Trump told lawmakers that his administration was working around the clock to curb government spending, taking a moment to spotlight Musk and DOGE — the White House-sanctioned outfit critics have accused of taking a “chainsaw” to federal agencies and programs.

“He didn’t need this,” Trump said of Musk. “Thank you very much, we appreciate it.”

The president noted a laundry list of government programs slashed by Musk’s team, including several initiatives funded by the now-defunct U.S. Agency for International Development, which represented around 1% of federal spending.

He also repeated a debunked claim that the Social Security Administration was making payments to people over 100 years of age. The Trump-appointed head of the agency has said that those people were “not necessarily” receiving benefits and that they had been left in the system because they had no date of death associated with their Social Security record.

The president similarly claimed that the Biden administration had ballooned spending, arguing that the former president had “let the price of eggs get out of control,” a line which elicited groans from Democrats.

“Their policies drove up energy prices, pushed up the cost of groceries and drove the necessities of life out of reach for millions of Americans,” Trump said. “We suffered the worst inflation in 48 years, but perhaps even in the history of our country.”

Economic experts agree that the spike in inflation that took place during the Biden administration was global in scale and that it was at least partially related to the Covid-19 pandemic.

The president also thumped his foreign policy actions in his first two months in office and said that he said “restored” American global leadership.

But among the policies he cited, Trump pointed to his efforts to bring an end to the Russia-Ukraine war, which he called “needless and brutal.” The president has in recent weeks distanced the U.S. from Ukraine’s war with Russia and the White House’s insistence that Kyiv engage in peace talks that could result in Moscow some of their sovereign territory.

Trump also cited his longstanding demands that Europe spend more money on defense, repeating the argument that European nations were taking advantage of the U.S. for security guarantees.

He also acknowledged a set of tariffs the White House implemented Tuesday against Mexico and Canada, measures which officials from those countries argued were the first volleys of a trade war against some of the U.S.’s closest economic partners.

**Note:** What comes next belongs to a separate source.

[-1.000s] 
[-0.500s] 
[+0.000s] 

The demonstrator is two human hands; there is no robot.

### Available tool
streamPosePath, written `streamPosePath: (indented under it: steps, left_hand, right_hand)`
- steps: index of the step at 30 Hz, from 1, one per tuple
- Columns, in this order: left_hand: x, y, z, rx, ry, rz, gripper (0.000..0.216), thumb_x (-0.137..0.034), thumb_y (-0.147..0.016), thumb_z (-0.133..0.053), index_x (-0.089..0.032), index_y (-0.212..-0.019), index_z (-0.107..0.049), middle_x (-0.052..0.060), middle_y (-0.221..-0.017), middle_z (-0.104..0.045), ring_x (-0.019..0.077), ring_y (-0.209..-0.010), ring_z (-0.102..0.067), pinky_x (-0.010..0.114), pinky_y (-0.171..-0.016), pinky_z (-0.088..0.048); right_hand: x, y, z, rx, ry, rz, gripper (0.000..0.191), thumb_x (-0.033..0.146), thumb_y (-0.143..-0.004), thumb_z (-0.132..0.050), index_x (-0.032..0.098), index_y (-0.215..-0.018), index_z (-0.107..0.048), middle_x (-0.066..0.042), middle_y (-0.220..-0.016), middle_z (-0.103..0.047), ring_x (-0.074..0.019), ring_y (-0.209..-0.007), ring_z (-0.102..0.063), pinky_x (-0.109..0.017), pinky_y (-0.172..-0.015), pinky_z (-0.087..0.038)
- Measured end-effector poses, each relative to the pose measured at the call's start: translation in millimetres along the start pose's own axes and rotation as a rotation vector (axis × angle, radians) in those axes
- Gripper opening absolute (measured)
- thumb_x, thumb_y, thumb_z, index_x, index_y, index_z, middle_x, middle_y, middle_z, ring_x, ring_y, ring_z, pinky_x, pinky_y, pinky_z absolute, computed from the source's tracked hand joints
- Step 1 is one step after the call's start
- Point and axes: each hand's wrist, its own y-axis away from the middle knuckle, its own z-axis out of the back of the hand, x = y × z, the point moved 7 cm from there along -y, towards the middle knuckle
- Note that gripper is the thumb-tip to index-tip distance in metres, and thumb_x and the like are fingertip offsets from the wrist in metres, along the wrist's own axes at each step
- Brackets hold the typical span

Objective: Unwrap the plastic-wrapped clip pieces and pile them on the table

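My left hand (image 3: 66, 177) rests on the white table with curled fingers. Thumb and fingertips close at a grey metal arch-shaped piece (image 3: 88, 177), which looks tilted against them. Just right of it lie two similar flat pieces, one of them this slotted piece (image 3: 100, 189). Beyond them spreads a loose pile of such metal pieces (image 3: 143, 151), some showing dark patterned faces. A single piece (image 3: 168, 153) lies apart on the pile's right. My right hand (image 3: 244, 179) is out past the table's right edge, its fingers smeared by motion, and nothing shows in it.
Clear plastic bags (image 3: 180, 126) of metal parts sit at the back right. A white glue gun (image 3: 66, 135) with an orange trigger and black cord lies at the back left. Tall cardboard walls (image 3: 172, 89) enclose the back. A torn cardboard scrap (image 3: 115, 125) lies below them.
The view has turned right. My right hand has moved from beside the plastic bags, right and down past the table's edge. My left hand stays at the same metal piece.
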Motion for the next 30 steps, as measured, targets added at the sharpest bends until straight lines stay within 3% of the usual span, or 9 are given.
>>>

Trump promised to continue reciprocal tariffs against countries that enact similar import duties against the U.S., as well as stand up “non-monetary” barriers to American markets.

“We have been ripped off for decades by nearly every country on Earth, and we will not let that happen any longer,” he said.

The president’s remarks to Congress Tuesday were a far cry from the tone of the same speech he delivered during his first administration.

During that address, given in February 2017, Trump urged lawmakers to “work past the differences of party” and expressed a desire for “real and positive immigration reform.” The president vowed at the time to “respect historic institutions” and the foreign rights of other countries, adding that the U.S. “respects the right of all nations to chart their own path.”

And Trump closed his 2017 address with a message of unity — one conspicuously absent from his same remarks eight years later.

“We are one people, with one destiny,” he said at the time. “We all bleed the same blood. We all salute the same American flag. And we are all made by the same God.”